**ACTIVITY:** When you transcribe the lines below, keep every word the same and leave the pictures behind.

┌────────

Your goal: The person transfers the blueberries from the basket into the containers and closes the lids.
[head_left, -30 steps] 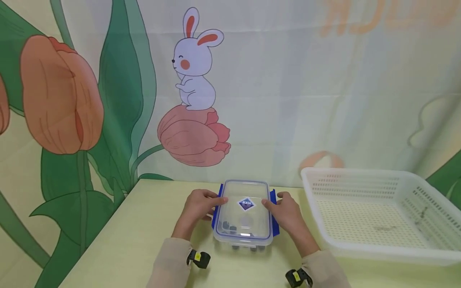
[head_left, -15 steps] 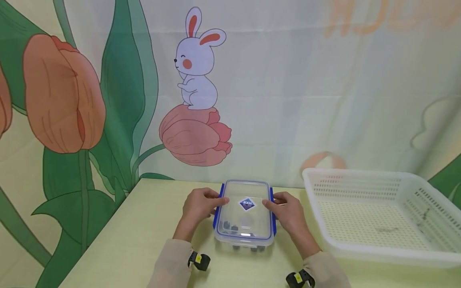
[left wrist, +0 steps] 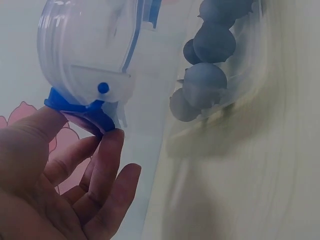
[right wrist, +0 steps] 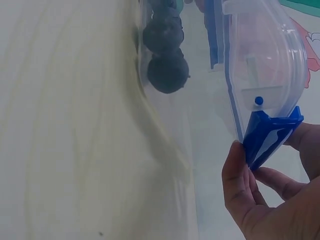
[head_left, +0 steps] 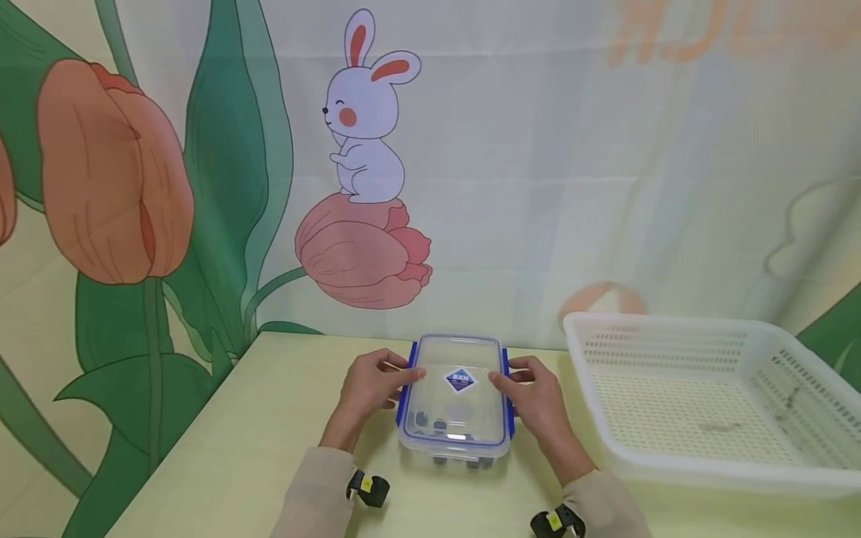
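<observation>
A clear rectangular food container [head_left: 464,403] with a blue seal and a diamond label on its lid sits on the table. Several dark round berries [left wrist: 205,82], like blueberries, lie inside at its near end. My left hand [head_left: 371,385] holds the left edge, thumb on top of the lid and fingers against the blue left clip [left wrist: 82,112]. On the opposite edge my right hand [head_left: 537,392] does the same, its fingers at the right clip [right wrist: 270,135]. The left wrist view shows the fingertips touching that clip's lower edge. Whether either clip is latched, I cannot tell.
A white plastic basket [head_left: 699,467] with slotted walls stands on the table to the right. Behind the pale yellow table [head_left: 235,448] hangs a curtain [head_left: 538,187] printed with tulips and a rabbit. Each wrist wears a small black camera [head_left: 368,489].
The right clip, which stuck outward a second ago, now lies closer along the container's side. The berries have shifted slightly inside. Both hands keep their places.
</observation>
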`<state>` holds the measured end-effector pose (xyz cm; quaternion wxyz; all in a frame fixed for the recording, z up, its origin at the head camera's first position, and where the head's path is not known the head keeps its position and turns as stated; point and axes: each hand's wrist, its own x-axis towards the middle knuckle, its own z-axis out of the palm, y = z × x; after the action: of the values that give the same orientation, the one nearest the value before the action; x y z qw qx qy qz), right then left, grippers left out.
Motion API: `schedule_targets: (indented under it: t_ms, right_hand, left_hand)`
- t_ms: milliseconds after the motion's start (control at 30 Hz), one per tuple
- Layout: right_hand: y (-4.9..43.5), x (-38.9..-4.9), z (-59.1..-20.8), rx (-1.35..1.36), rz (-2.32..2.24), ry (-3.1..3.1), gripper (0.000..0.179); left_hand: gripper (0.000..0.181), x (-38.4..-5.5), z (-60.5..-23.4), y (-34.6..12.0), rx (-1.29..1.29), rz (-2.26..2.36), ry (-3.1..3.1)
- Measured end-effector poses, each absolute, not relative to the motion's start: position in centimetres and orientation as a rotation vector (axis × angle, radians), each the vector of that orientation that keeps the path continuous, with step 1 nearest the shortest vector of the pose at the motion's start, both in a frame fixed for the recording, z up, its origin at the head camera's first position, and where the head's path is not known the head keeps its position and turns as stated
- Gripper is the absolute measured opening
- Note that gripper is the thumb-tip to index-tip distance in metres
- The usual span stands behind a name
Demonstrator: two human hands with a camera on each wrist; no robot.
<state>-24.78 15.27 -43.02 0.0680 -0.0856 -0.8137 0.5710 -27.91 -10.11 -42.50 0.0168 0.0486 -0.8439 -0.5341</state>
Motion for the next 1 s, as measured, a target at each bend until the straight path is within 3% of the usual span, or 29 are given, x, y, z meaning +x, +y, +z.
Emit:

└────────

**RESPONSE TO THE TASK:**
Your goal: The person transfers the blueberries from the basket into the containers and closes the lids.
[head_left, -30 steps] 
[head_left, -15 steps] 
[left wrist, +0 steps] 
[right wrist, +0 steps] 
[head_left, +0 steps] 
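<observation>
A clear rectangular food container [head_left: 464,403] with a blue seal and a diamond label on its lid sits on the table. Several dark round berries [left wrist: 205,82], like blueberries, lie inside at its near end. My left hand [head_left: 371,385] holds the left edge, thumb on top of the lid and fingers against the blue left clip [left wrist: 82,112]. On the opposite edge my right hand [head_left: 537,392] does the same, its fingers at the right clip [right wrist: 270,135]. The left wrist view shows the fingertips touching that clip's lower edge. Whether either clip is latched, I cannot tell.
A white plastic basket [head_left: 699,467] with slotted walls stands on the table to the right. Behind the pale yellow table [head_left: 235,448] hangs a curtain [head_left: 538,187] printed with tulips and a rabbit. Each wrist wears a small black camera [head_left: 368,489].
The right clip, which stuck outward a second ago, now lies closer along the container's side. The berries have shifted slightly inside. Both hands keep their places.
</observation>
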`<state>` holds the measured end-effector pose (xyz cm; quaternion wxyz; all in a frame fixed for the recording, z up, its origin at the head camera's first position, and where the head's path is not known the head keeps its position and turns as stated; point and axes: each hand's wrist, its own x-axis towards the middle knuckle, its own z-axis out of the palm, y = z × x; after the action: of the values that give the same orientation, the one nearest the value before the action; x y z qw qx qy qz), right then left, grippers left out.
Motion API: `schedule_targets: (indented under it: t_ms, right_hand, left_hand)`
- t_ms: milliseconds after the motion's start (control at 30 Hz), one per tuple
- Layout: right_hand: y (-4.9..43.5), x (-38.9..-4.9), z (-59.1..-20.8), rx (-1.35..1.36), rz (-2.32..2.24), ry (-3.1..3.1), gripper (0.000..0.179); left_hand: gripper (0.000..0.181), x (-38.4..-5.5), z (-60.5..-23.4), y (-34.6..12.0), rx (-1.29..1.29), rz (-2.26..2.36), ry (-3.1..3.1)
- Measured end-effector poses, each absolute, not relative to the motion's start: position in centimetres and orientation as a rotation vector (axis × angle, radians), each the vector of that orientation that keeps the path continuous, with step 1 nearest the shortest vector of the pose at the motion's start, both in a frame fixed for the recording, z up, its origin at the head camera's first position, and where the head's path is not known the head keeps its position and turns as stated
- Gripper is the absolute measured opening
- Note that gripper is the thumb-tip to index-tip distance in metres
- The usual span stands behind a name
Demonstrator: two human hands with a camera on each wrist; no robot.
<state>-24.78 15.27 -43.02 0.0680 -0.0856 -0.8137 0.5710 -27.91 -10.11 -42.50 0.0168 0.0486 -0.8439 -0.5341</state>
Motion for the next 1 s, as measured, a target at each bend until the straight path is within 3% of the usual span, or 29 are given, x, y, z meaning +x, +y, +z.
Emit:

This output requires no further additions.